Beginning with the line that holds "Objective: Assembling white" in the data below, give again every line through the one that holds "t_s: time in", exactly as written.

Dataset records
☆ ☆ ☆ ☆
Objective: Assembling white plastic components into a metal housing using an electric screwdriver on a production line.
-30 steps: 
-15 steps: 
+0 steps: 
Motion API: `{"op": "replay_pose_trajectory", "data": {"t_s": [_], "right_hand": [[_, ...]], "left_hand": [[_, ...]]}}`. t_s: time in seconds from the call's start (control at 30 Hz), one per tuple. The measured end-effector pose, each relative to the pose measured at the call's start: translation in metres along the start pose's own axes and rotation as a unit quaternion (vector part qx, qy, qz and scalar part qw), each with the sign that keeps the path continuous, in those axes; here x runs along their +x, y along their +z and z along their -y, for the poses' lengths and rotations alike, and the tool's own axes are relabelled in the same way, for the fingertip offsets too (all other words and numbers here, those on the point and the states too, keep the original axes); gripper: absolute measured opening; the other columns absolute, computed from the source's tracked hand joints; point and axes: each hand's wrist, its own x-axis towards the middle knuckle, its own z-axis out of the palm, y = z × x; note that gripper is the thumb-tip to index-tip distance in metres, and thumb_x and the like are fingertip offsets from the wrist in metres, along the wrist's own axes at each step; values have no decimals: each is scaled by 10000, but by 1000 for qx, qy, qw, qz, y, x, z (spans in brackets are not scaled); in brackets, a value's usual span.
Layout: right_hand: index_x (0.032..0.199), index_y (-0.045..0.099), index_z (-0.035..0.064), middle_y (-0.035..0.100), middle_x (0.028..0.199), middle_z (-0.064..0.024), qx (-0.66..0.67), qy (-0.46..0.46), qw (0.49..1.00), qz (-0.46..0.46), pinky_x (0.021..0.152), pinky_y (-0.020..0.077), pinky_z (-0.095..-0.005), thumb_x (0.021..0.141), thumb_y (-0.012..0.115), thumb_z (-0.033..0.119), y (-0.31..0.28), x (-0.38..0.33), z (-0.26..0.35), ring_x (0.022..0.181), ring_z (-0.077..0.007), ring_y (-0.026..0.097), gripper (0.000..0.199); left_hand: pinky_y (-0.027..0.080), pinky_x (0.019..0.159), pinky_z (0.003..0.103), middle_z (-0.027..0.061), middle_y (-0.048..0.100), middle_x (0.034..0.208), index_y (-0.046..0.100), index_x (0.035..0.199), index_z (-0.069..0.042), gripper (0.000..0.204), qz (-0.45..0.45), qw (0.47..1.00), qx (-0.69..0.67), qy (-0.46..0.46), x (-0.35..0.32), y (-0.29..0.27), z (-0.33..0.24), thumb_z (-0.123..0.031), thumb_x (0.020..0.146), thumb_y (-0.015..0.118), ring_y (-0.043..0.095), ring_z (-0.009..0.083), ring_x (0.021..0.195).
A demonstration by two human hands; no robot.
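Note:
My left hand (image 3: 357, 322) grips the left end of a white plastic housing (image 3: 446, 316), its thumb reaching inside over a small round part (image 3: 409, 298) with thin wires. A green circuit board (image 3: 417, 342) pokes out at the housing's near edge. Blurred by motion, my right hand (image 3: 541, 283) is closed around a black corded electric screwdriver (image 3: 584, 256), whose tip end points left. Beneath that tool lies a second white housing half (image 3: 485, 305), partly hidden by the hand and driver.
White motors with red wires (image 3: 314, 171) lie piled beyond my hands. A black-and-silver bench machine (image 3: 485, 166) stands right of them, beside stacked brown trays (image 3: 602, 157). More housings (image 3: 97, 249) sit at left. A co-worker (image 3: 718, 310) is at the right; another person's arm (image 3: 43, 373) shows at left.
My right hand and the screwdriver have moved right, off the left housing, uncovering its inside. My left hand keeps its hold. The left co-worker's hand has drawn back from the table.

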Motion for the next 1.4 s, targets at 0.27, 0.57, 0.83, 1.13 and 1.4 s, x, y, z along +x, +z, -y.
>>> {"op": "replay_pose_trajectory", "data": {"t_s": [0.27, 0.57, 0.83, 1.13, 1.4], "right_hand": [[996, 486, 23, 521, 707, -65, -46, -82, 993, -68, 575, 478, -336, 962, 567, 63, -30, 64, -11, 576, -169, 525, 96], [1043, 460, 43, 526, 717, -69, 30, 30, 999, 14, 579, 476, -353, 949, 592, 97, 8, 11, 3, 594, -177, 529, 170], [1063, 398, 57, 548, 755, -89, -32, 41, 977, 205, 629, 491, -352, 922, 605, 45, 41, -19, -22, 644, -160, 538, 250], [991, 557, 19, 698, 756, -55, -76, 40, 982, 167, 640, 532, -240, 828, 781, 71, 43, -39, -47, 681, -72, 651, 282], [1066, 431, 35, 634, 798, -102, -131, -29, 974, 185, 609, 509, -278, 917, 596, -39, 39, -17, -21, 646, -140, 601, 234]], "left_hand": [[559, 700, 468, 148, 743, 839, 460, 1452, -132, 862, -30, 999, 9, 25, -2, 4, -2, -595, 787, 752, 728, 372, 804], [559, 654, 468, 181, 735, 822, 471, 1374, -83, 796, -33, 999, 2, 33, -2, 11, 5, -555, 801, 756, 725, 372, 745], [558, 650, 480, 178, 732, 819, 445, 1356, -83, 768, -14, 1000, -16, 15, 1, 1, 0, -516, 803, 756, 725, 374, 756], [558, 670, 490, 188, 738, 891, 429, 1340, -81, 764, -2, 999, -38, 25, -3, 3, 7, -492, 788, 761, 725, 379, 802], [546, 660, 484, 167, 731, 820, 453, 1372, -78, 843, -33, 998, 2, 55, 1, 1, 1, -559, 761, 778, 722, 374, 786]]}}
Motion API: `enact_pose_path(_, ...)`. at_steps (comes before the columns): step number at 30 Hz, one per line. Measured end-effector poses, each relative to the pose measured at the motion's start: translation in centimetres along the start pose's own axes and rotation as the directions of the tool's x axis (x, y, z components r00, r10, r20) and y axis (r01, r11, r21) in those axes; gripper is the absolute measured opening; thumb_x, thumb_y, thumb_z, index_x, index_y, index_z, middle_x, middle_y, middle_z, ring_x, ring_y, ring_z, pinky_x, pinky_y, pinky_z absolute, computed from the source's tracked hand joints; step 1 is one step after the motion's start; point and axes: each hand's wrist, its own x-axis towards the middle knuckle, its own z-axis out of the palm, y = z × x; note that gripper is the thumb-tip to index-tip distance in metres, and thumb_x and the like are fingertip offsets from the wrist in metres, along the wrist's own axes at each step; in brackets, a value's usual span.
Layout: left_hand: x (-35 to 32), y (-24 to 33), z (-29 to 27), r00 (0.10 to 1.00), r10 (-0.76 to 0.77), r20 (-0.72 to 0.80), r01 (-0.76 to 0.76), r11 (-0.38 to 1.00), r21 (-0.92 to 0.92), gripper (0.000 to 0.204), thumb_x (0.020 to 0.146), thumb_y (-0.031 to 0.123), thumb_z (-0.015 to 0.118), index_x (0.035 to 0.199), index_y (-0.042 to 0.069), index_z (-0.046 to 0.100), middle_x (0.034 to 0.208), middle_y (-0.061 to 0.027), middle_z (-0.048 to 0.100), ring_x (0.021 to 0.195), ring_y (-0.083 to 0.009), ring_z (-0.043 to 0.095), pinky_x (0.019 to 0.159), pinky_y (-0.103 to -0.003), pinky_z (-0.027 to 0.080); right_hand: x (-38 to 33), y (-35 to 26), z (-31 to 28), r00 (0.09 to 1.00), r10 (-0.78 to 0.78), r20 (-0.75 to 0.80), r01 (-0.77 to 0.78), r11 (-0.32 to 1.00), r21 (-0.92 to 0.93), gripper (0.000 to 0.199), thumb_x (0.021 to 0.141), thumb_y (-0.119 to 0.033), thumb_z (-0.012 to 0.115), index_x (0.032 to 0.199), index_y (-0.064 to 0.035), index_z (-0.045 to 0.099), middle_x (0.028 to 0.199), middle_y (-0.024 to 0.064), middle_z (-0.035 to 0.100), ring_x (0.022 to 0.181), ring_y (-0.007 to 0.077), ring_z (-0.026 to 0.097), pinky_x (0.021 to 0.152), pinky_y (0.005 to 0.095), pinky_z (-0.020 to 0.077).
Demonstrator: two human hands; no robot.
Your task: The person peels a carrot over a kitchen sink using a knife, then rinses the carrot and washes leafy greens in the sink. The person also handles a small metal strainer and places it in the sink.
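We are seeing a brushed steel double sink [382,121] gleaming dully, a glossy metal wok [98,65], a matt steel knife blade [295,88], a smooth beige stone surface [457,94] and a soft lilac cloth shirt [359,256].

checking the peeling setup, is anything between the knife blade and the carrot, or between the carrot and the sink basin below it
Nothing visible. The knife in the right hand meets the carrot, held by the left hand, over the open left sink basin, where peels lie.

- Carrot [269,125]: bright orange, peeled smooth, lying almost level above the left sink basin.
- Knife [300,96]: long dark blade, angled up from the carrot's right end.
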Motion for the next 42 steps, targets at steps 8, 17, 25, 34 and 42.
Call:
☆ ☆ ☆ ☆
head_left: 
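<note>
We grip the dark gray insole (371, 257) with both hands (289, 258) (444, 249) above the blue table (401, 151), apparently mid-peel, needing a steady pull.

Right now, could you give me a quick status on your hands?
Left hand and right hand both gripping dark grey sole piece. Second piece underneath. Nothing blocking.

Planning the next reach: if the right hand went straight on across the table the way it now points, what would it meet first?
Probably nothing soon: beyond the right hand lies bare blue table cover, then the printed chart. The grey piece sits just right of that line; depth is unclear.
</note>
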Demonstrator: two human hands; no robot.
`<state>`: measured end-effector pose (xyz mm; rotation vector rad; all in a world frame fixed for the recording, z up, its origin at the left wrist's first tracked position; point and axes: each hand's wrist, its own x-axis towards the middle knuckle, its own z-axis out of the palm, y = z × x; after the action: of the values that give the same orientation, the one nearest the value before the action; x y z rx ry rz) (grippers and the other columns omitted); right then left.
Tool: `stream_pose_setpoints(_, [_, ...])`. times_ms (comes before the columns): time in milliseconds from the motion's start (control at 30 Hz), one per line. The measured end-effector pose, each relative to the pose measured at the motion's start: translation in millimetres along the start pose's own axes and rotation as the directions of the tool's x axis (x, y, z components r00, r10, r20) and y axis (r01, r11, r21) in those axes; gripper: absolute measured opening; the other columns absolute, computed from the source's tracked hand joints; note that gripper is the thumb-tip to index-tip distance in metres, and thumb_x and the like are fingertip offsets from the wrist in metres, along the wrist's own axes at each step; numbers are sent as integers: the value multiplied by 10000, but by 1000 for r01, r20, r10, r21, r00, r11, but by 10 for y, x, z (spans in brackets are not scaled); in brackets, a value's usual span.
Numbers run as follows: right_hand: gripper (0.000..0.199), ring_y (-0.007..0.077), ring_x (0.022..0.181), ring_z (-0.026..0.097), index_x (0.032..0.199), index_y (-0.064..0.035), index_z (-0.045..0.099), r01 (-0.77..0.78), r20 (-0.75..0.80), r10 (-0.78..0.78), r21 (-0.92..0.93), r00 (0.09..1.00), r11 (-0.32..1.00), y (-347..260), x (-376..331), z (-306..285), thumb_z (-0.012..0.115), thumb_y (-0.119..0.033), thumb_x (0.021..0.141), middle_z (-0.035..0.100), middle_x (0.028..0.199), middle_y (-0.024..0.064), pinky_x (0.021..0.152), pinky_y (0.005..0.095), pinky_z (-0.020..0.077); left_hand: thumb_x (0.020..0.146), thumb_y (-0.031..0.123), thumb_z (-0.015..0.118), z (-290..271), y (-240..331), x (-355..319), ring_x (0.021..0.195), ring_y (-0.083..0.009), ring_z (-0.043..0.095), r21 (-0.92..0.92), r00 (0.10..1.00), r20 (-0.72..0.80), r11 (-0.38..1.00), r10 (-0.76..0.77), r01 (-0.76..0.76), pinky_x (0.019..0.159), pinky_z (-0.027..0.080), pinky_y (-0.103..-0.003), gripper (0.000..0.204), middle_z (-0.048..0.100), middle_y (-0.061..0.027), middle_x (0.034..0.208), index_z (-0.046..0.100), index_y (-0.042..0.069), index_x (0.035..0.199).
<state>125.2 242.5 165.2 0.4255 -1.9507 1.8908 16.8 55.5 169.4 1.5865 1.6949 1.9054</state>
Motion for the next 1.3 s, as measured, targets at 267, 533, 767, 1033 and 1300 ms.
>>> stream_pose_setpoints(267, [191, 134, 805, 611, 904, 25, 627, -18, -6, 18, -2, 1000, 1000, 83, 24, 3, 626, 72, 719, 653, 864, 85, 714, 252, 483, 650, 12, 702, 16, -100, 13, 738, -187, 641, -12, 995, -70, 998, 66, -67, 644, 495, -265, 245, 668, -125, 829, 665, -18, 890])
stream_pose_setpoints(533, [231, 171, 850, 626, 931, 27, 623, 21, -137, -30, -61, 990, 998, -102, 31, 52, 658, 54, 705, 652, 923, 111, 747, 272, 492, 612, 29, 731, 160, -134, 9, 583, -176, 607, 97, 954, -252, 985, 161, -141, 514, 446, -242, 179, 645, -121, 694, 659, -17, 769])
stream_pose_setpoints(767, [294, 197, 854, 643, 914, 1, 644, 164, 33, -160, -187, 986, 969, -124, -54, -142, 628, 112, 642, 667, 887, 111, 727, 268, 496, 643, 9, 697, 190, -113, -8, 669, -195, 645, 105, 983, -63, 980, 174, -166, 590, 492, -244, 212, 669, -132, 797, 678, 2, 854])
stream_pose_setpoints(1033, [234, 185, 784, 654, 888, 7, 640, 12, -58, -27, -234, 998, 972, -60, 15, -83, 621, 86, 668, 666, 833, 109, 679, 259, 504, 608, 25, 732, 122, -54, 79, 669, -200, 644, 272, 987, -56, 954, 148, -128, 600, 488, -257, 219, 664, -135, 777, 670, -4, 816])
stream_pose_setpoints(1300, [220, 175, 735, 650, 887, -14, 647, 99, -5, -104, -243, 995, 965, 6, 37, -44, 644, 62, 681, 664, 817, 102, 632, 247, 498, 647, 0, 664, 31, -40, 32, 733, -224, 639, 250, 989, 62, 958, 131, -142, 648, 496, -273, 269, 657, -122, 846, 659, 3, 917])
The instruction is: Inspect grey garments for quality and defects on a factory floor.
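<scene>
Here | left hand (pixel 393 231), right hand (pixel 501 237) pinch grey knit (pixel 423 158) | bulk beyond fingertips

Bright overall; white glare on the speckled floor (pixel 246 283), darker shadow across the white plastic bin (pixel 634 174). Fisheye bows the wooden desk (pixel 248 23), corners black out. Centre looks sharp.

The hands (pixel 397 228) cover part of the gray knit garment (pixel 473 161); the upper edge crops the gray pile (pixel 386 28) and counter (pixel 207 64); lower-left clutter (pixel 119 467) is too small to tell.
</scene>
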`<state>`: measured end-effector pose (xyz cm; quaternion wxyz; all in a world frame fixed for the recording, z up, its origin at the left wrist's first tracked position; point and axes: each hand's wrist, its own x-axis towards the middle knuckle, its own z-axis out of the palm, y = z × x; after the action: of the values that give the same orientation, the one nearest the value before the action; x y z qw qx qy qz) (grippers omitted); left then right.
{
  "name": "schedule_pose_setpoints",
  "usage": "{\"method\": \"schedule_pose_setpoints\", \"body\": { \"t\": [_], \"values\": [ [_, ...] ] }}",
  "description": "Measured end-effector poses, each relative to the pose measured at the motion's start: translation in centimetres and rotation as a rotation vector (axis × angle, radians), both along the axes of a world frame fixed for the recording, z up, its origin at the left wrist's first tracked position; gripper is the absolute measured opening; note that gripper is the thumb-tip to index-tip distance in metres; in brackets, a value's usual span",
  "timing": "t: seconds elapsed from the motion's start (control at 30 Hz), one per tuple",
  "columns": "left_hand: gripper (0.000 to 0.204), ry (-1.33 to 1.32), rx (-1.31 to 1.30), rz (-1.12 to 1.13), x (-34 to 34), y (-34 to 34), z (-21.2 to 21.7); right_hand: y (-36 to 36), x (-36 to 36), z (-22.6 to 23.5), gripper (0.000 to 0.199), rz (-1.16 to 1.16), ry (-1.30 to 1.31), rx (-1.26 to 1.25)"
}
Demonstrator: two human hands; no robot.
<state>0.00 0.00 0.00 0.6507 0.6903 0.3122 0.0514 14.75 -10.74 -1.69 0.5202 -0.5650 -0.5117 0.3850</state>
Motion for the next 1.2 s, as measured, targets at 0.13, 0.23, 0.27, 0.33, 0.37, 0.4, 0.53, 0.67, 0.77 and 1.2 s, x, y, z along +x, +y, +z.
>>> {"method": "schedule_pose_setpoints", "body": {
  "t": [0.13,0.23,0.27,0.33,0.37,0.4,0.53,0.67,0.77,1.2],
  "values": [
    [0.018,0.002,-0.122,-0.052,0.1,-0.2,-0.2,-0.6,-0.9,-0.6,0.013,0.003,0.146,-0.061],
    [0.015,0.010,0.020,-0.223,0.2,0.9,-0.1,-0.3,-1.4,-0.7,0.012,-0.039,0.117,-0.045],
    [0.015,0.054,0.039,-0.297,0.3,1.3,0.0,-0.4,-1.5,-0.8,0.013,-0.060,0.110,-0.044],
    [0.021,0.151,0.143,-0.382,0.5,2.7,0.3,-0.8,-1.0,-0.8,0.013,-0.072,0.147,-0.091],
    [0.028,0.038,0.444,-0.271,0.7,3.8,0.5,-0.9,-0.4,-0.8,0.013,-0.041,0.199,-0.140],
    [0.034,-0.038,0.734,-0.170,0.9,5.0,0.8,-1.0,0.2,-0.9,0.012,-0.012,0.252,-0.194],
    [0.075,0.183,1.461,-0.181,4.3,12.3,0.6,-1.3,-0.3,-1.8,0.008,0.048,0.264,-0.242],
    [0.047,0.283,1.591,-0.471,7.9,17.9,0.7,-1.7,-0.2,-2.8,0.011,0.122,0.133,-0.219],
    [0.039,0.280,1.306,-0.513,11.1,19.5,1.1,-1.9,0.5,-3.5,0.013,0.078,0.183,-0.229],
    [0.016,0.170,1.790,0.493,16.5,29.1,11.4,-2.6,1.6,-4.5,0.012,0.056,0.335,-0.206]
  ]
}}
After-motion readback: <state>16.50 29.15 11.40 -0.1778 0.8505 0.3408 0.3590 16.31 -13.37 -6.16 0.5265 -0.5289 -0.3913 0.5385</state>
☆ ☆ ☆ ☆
▶ **Answer area**:
Objective: Assembling white plastic components into a metal housing using an electric screwdriver on a production line.
-30 steps: 
-15 steps: 
+0 steps: 
Motion API: `{"op": "replay_pose_trajectory", "data": {"t_s": [_], "right_hand": [[_, ...]], "left_hand": [[_, ...]]}}`. t_s: time in seconds from the call's start (control at 30 Hz), one per tuple. The measured end-effector pose, each relative to the pose measured at the call's start: translation in metres along the start pose's own axes and rotation as a unit quaternion (vector part qx, qy, qz and scalar part qw), each with the sign that keeps the path continuous, in those axes; here x runs along their +x, y along their +z and z along their -y, for the poses' lengths and rotations alike, and the tool's own axes are relabelled in the same way, for the fingertip offsets too (all other words and numbers here, those on the point and the states too, keep the original axes); gripper: absolute measured opening; the other columns absolute, computed from the source's tracked hand joints; point and axes: each hand's wrist, its own x-axis towards the middle knuckle, its own z-axis out of the palm, y = z × x; note that gripper is the thumb-tip to index-tip distance in metres, and thumb_x and the like are fingertip offsets from the wrist in metres, along the wrist's own axes at each step; values have no decimals: each is scaled by 10000, but by 1000 for qx, qy, qw, qz, y, x, z (spans in brackets are not scaled); in brackets, a value's usual span.

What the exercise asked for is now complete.